Monday, August 12, 2013
It's not about the apricots
A few weeks ago I returned from a work trip east of the mountains with two boxes of apricots. We dried a bunch. Made this jam with a few. And we put a few in jars. I asked Liam if he wanted to be in charge of packing the jars this year and he said "by myself?" and I said, "well, sure, I'll be here if you want help; I'll make the sugar syrup." So he got out his little knife, washed his hands really well, and started to pit the apricots and drop them in. A little instruction along the lines of make sure you get the bottom of the jar really full, we want to pack them in tight, and he was off. He packed four jars. He didn't cut himself, he didn't lose interest.
The thing is, the thing that is so easy to forget is, it's not so much about exactly how safely he can use the knife or whether he will actually finish packing the jars. He has practice enough to be safe enough with the knife* and apricots are pretty low risk. Besides, I'm right there, I'm watching. It's about him understanding that I believe in him; have confidence in his skills and ability to contribute something of value in the house.

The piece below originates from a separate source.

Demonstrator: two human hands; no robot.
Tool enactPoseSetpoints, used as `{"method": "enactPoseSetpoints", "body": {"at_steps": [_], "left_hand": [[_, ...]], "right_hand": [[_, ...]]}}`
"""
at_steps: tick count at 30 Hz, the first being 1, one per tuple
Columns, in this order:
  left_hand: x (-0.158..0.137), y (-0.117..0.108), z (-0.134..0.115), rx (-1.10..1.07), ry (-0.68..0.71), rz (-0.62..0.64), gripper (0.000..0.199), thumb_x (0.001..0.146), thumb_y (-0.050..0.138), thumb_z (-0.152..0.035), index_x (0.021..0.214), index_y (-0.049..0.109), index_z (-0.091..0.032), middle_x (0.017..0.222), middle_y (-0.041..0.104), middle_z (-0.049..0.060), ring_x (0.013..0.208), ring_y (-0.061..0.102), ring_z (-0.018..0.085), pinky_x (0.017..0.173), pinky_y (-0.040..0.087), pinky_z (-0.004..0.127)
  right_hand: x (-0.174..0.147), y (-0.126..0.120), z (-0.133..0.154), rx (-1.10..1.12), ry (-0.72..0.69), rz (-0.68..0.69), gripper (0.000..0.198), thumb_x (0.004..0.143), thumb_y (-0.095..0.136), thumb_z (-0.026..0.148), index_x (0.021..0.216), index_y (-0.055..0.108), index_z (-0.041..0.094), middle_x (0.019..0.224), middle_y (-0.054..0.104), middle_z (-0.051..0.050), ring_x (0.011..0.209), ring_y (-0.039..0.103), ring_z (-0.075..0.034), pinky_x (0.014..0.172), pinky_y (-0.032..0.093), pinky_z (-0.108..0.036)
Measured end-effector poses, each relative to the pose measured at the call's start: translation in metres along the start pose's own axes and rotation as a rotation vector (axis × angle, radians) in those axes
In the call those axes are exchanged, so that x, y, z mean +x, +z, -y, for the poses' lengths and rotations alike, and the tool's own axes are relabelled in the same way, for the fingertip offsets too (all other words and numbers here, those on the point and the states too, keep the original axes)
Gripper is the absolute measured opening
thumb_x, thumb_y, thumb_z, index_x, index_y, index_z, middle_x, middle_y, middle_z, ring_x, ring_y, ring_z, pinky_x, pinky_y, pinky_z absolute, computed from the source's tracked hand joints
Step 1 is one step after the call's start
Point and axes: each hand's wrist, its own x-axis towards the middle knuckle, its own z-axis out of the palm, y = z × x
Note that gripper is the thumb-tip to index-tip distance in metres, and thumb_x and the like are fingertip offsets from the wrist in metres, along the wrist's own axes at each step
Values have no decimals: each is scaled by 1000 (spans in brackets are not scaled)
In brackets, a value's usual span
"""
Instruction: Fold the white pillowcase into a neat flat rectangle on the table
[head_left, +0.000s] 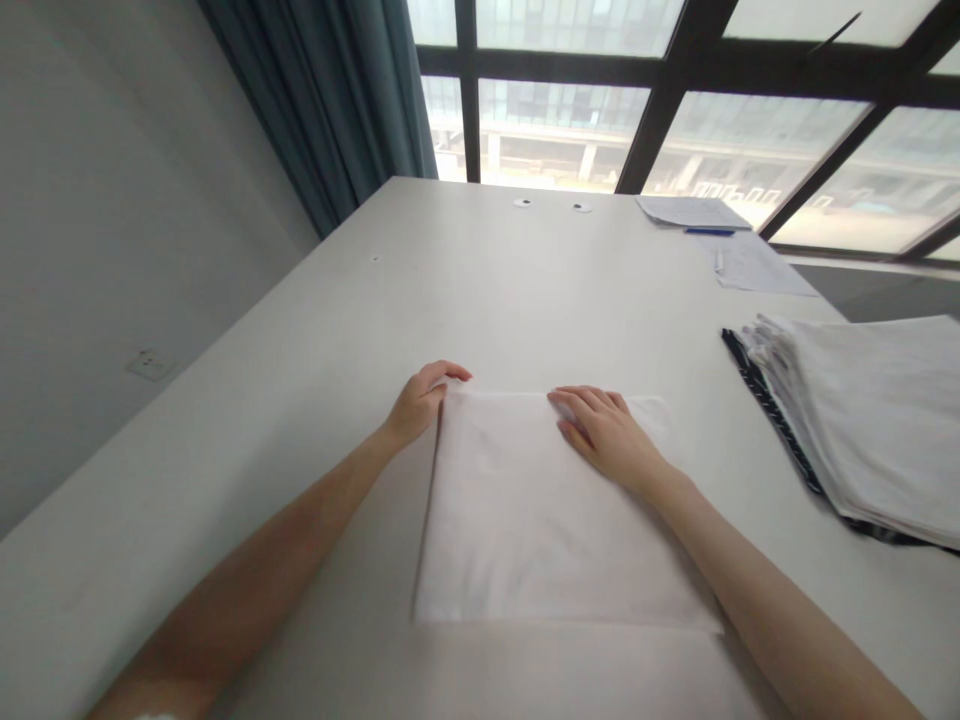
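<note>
A white cloth [525, 520], folded into a rough rectangle, lies flat on the white table in front of me. At its far left corner is my left hand [420, 402], thumb and fingers closed around the corner. My right hand [611, 440] rests palm down on the cloth's far edge, right of the middle, its fingers stretched over the fabric and slightly bent at the tips. More pale fabric or table surface shows below the near edge; I cannot tell which.
To the right lies a stack of white cloths [885, 420] on a black piece [795, 435]. Papers [765, 262] and a blue pen [709, 232] sit at the far right. Two small white ovals [523, 203] with dark spots are near the far edge. A blue curtain [360, 100] hangs behind.
</note>
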Motion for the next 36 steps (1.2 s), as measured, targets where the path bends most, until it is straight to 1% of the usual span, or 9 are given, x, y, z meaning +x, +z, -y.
{"method": "enactPoseSetpoints", "body": {"at_steps": [3,5,10,15,19,25,30,34,36], "left_hand": [[-1,-1,-2,-35,-11,15,39,68,39,-12,94,67,-19,103,71,4,105,61,22,102,43,41],[-2,-1,-4,-72,-7,57,39,67,39,-11,92,68,-19,100,72,4,103,63,22,101,45,41],[-5,-3,-4,-123,32,160,39,72,41,-10,98,69,-19,107,72,5,108,63,21,103,44,40],[-6,-2,-3,-86,109,249,39,78,44,-10,107,67,-21,115,69,5,114,61,19,107,42,38],[-5,2,-3,-26,145,207,37,77,45,-8,101,69,-21,107,70,4,106,63,18,100,46,36],[-4,5,-3,18,49,136,36,73,44,-7,92,72,-21,96,71,2,94,64,18,90,49,33],[-2,4,-6,-19,-3,129,24,74,51,-13,86,71,-19,90,70,2,83,62,17,82,49,31],[-1,5,-6,-38,23,142,27,72,48,-10,85,70,-18,90,69,3,89,62,18,86,48,31],[-1,5,-5,-33,42,144,30,71,46,-8,87,69,-17,91,68,3,92,62,18,87,47,31]], "right_hand": [[-3,6,-4,-59,-14,14,44,99,36,35,141,46,24,144,51,-9,134,42,-28,105,35,-49],[-4,5,-11,-80,-20,22,46,99,35,35,143,44,25,147,48,-8,138,38,-27,108,33,-49],[-5,1,-25,-75,-22,41,46,99,35,36,144,42,26,149,46,-6,139,37,-26,109,34,-50],[-6,-1,-27,-57,-41,70,48,99,35,37,145,40,24,150,45,-6,140,36,-25,110,33,-48],[-8,-3,-26,-46,-70,82,49,99,36,37,147,37,26,150,44,-5,139,38,-24,110,34,-48],[-11,-2,-23,-95,-97,92,52,100,35,36,150,31,26,153,40,-5,140,36,-23,111,32,-49],[-13,-4,-20,-177,-136,90,50,100,36,32,149,33,27,156,34,-4,143,30,-24,112,28,-50],[-10,-7,0,-178,-159,115,55,95,38,17,150,34,26,157,31,-3,144,28,-26,113,27,-51],[-8,-5,15,-155,-186,140,58,94,38,15,150,34,25,159,28,-2,145,26,-25,114,27,-50]]}}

He had a great day today; a four-hour play date with no fits or yelling, all disagreements worked out amicably; lunch in the chicken fort. So many of the things I see as behavior challenges on my good days and character flaws on my bad are undoubtedly something else entirely. Tiredness. Hunger. Too many instructions. Too little undivided attention. My own moods. He needs to understand beyond all doubt that I know for sure he is not just the fits and the whining and the spilled and broken stuff. He's also the kid who will jump up and pack four jars of apricots.
*That band-aid is from some other insult, not this adventure. See his bent fingers in the first picture? I taught him that. He knows how to keep his fingers out of the way of the knife.